Are Businesses Ready to Do Without Third-Party Tracking and Can Generative AI Help?
Later this year Google will fully deprecate third-party cookie tracking of all users. Why is this such a big deal? Google is responsible for about 82% of the world’s search traffic, its Chrome browser boasts a market share in excess of 60%, and its digital media ad server and YouTube ad products are far and away the leading digital advertising products in their respective markets.
Google’s phase-out of third-party cookies represents a nail in the coffin of advertising measurement tracking with this standard approach. In addition to the world’s largest advertisers, publishers, and broadcasters, the implications of this move have been watched for many years by investors, national governments, trade and competition commissions, and justice departments. The effects on all promise to be resounding.
Every marketer expects this to rock their world. The question is, are they ready? And if not, how can they compensate for the loss of easy access to the de facto source of customer behavior prediction to inform their performance marketing decisions? How can marketing effectiveness be measured without the data that third-party cookies so conveniently provide? Is there a role for generative AI?
In preparation for this monumental shift, last year Google released an attribution measurement reporting solution as part of its privacy sandbox product for advertisers as their alternative to third-party cookie measurement. The solution, a data application programming interface (API), gives the ad ecosystem access to a combination of ad log level of individual ads served and an aggregate record of ads served. Together these data sources provide a comprehensive and representative measurement of advertising activity purchased by advertisers and served to the market, as well as more detailed information about the sequence of ads served to individual users at the event level.
So how does a marketer blend that data to recover the full picture of the customer journey to determine return on advertising investment in an effort to optimize campaign execution? While the term generative AI typically refers to language and imagery generation we shouldn’t forget that numbers underlie the predictive renderings of the models that generate language and imagery. So ask yourself, why not use powerful predictions to render the consumer data being lost?
In a recent study survey conducted by Statista*, a prominent global marketing research firm, 200 CMOs from six industries were asked for their thoughts on the impact and importance of AI as a strategic marketing planning and measurement tool.
The survey results indicated that 75% of CMOs agreed that AI’s can generate profound detail into customer behavior; 73% agreed that real-time data processing and interpretation by AI facilitates agile and informed decision-making; and 70% agreed that AI can be used to predict the effectiveness of creative imagery and messaging. Yet the headline is that 75% have not yet taken steps to prepare for measurement once the digital cookie jar is empty.
While this may be surprising at first glance, a disciplined approach to adopting new technologies is the best practice. Depending on the nature of the marketer’s business and experience with the adoption of transformative innovations, the journey and where you as a marketer are expected to be on it widely differs. But one thing is sure, putting off the journey is the worst decision of all.

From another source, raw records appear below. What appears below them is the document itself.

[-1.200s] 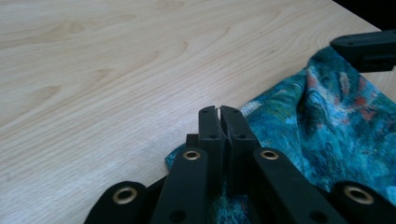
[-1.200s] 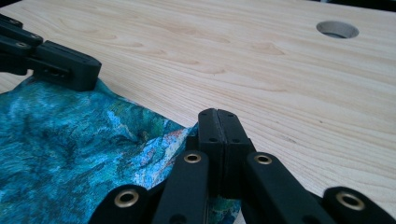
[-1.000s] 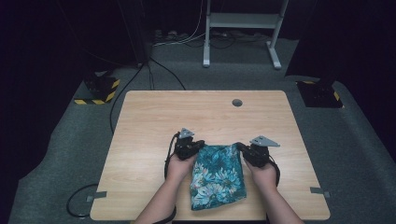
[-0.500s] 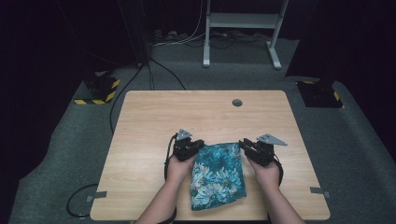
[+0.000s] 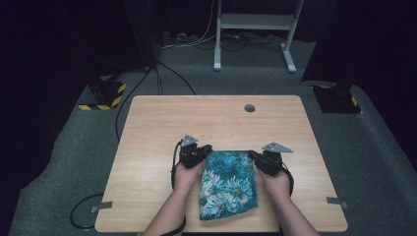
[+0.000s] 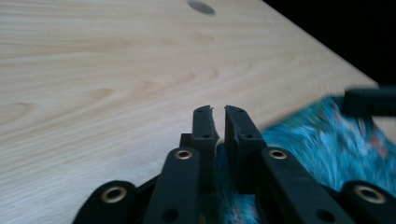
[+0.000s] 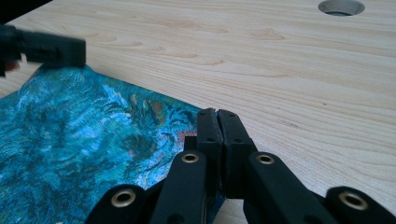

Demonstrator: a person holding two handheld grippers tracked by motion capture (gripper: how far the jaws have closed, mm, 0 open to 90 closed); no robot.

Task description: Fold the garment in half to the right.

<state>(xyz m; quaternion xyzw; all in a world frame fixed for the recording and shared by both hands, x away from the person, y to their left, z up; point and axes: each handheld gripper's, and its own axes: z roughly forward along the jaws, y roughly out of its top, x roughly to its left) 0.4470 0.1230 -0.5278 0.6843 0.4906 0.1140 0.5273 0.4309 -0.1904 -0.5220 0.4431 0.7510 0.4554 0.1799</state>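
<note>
A folded teal floral cloth (image 5: 228,184) lies on the wooden table (image 5: 162,123) near its front edge. My left gripper (image 5: 205,150) is at the cloth's far left corner. In the left gripper view its jaws (image 6: 218,112) stand a slit apart after easing open slightly, with the cloth (image 6: 317,144) pinched low between them. My right gripper (image 5: 254,156) is at the far right corner. Its jaws (image 7: 217,114) have just closed again, tips together, and the cloth (image 7: 84,140) edge runs in at their base.
A round cable hole (image 5: 250,107) sits in the table's far right part. Bare wood lies all around the cloth. Beyond the table are grey carpet, cables, a white stand (image 5: 255,22) and two black-and-yellow floor blocks (image 5: 105,93).
The right gripper shifted a little outward from the cloth's corner and came back. The cloth and the left gripper have stayed where they were.
</note>
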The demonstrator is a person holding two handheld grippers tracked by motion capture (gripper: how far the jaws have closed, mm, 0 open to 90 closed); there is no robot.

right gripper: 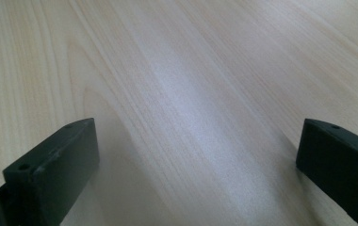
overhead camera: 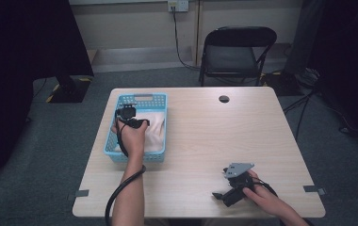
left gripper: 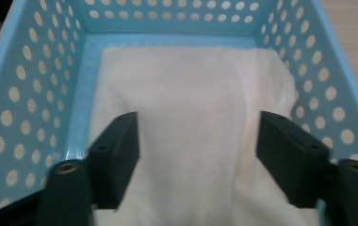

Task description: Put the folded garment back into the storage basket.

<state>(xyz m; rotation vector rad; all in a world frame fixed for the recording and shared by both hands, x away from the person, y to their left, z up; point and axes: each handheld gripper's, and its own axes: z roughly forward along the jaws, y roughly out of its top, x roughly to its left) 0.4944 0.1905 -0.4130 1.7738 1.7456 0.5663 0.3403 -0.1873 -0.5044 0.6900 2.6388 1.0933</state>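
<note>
Blue basket walls hem the left gripper over the cream cloth; bare tabletop open between basket and right gripper.

The basket is light-blue perforated plastic with a smooth, slightly glossy finish. Inside the basket, the cloth is cream-coloured, soft, matt fabric. The table beneath the basket is pale wood-grain laminate, smooth with a faint sheen. The gripper jaws are matt black plastic.
</note>
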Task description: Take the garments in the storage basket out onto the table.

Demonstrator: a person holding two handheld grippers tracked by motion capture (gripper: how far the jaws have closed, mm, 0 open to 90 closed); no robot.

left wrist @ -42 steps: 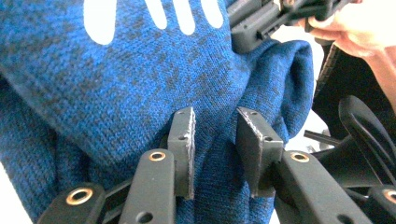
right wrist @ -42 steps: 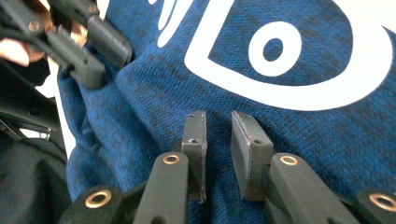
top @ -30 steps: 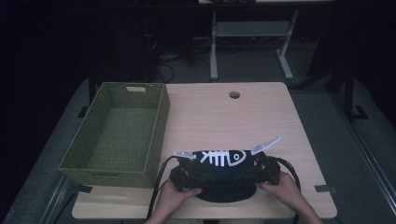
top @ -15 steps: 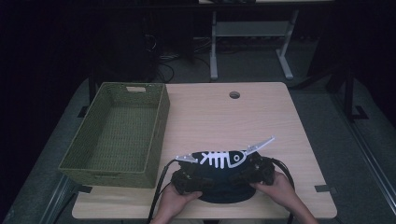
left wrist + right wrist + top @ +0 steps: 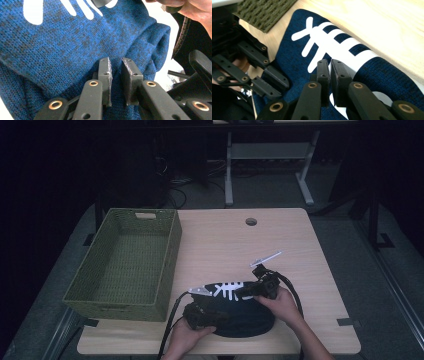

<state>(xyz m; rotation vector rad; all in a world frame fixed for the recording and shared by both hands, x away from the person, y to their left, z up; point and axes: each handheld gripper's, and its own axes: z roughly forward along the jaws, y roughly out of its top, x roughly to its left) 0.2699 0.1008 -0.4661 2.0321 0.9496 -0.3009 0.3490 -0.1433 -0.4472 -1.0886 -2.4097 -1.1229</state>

Third-party cookies have only ever captured a distorted and disconnected picture of the value of a media investment. Marketers were never even close to getting a full and representative picture from third-party cookie data even in the heyday of their efficacy. Privacy-preserving generative AI synthesizes the data you need to manage and report on your business, with the data you have. It provides a deeper understanding of the customer and the investment in that customer, leading to a different kind of decision-making directly connected to marketing investment impact. It bridges the divide between the Chief Marketing Officer’s operation and the way the rest of a business manages risk and reports on investment returns. This synthetic data set is more real, manager-acceptable, and comprehensive than deterministic and personally identifiable data ever was. This type of data synthesis that can be done using generative AI on the type of data Google now provides, consolidated with other first and third party data, is commonly referred to as data augmentation.
As a strategy to address challenges related to data accessibility, complexity, and availability, the use of synthetic data has seen remarkable growth, with Gartner forecasting its adoption could reach 60% by the close of 2024, a stark increase from just 1% in 2021. Gartner also predicts that by 2030, synthetic data will overtake actual data in training complementary generative AI models, such as those AIs used to have conversations with the data.
For measuring communication effectiveness to potential customers across the sales funnel, across sales channels, and across paid, owned, and earned media channels in a privacy- preserving way allows marketing managers to harmoniously manage brand and performance marketing alongside other strategic business imperatives such as sustainability and corporate social responsibility.
We may be losing cookies, but with a plan to commence the transformative journey that generative AI will take us on, and with the innovative methods that marketers have now been using for a couple of years, we are gaining the opportunity to rethink measurability and empower managers with massively better judgment. That could not have happened with reliance on third-party cookies.
-Michael Cohen. Chief Data & Analytics Officer, Plus Company
*[Disclosure: This research was commissioned by Plus Company, but it was conducted independently by Statista. The data is available upon request.]